In figure 10D the support bracket 154 is still in its leftmost position with member 170 of distribution tilted now counterclockwise, in which the upper surface of the arm 171 meets the member 157 connection and intersection 177 extends on one side right of the longitudinal axis of the body 142, in which the jet of water emitted from the outlet nozzle 146 (not seen) affects the left deviation slot 174, whereby water is emitted to the left side of the sprinkler at a distance essentially short.

As explained above in relation With the above embodiments, an expert will easily understand that the consecutive operations illustrated in figures 10A a 10D are intermediate positions of an operating cycle and must it is appreciated that the combined movement of the distribution member and the support bracket is a continuous gradual procedure in the that water is emitted from one of the deflection grooves 174 or 176, that cover a full irrigation margin being dependent on distance of the angle of inclination of the deviation arm.

Figures 11 and 12 illustrate an application of the second embodiment of the present invention, in which the body 184 has an inlet 186 and an outlet nozzle 188 that define among them a longitudinal axis.

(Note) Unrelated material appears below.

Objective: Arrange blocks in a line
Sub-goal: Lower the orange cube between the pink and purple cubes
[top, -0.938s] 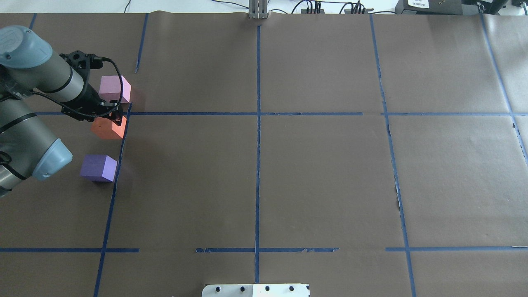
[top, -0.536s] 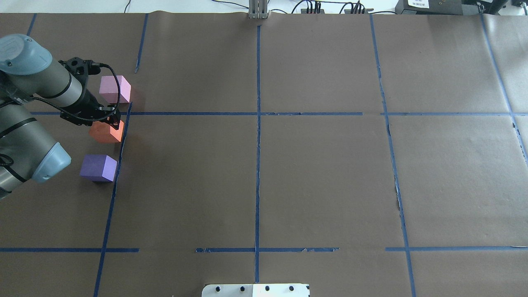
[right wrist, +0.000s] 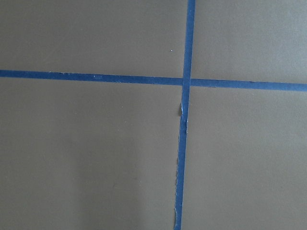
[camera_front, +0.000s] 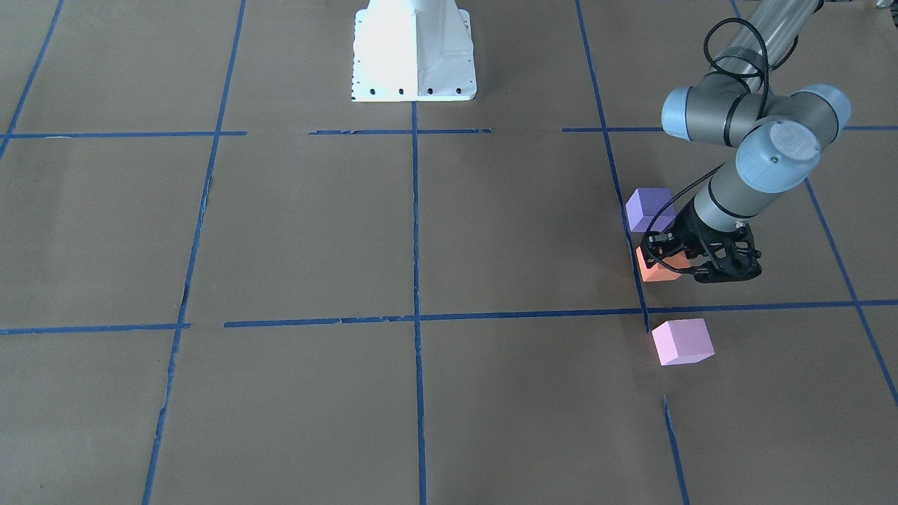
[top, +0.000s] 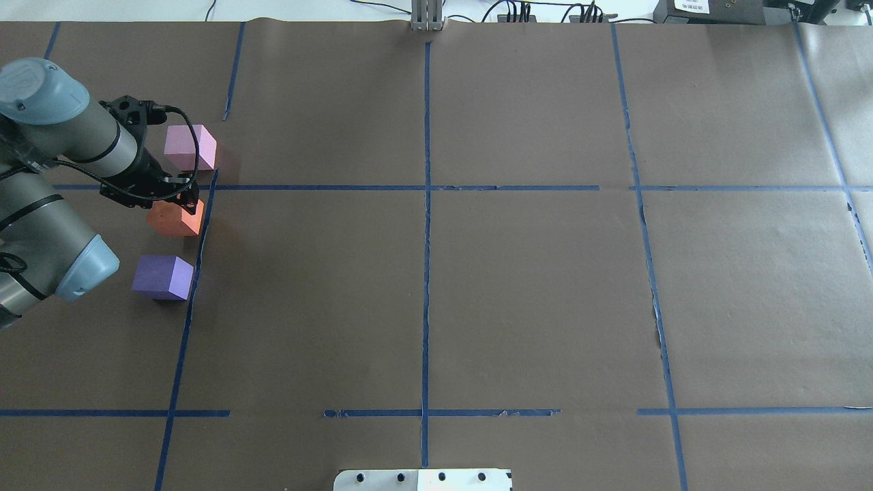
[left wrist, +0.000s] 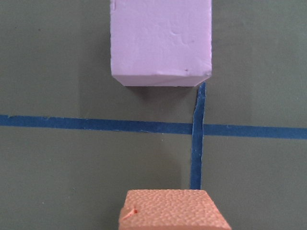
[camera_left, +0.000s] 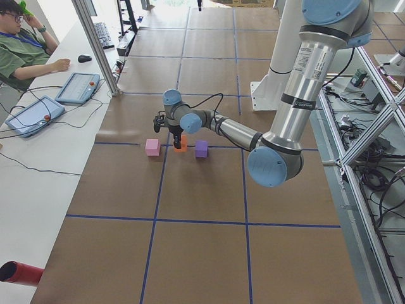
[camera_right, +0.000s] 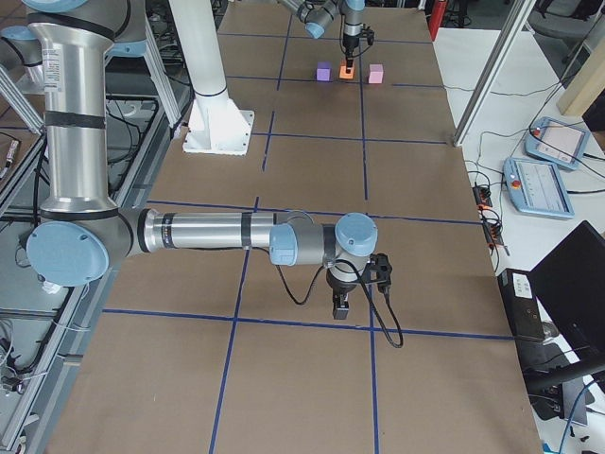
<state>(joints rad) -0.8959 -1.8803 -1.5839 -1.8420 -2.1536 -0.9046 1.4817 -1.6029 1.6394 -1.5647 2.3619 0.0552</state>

The body 184 is further provided of a pivot pin 190 protruding laterally (only one side is seen) to oscillatingly receive a bracket 192 of support composed of two support walls 194 connected one with another by means of a left connecting member 196 and a member 197 right connection. Each of the support walls 194 is set adjacent at a lower end of it with an opening 198 rotatably mounted on pins 190 of the body 184, and adjacent at the upper end thereof with a semicircular opening 199.

A designated distribution member in general with 200 has two deflection arms 202 and 204 arranged in V-shape mounted on lower surfaces thereof with grooves 206 and 208 deviation, respectively, that intersect at 210. The distribution member 200 is provided with two projections 212 semicirculars protruding laterally mounted so bagged inside the semicircular openings 199 of the bracket 192 of support, in which the distribution member 200 can be made oscillate with respect to the support bracket 192, this being able last to oscillate with respect to the body 184, as will be explained with reference to figures 13A to 13D, in which they are used reference numbers

It must be taken into account that the radius of the semi-cylindrical lateral projections 212 is smaller than that of the openings 199 of the support bracket 192 although they correspond each. This provision ensures that member 200 of distribution is free to swing with respect to the bracket 192 support, with bottom edges 213 and 214 of protrusions 212 that serve as limitations every time they find the surface bottom of openings 199, as easily understood.

Figures 13A to 13D illustrate operations consecutive of a sprinkler irrigation sequence seen in Figures 11 and 12. As mentioned in relation to the previous embodiments, the positions illustrated in the figures 13A to 13D represent consecutive operations of a procedure gradual, continuous and the various positions are selected to Explain the sequence of operation.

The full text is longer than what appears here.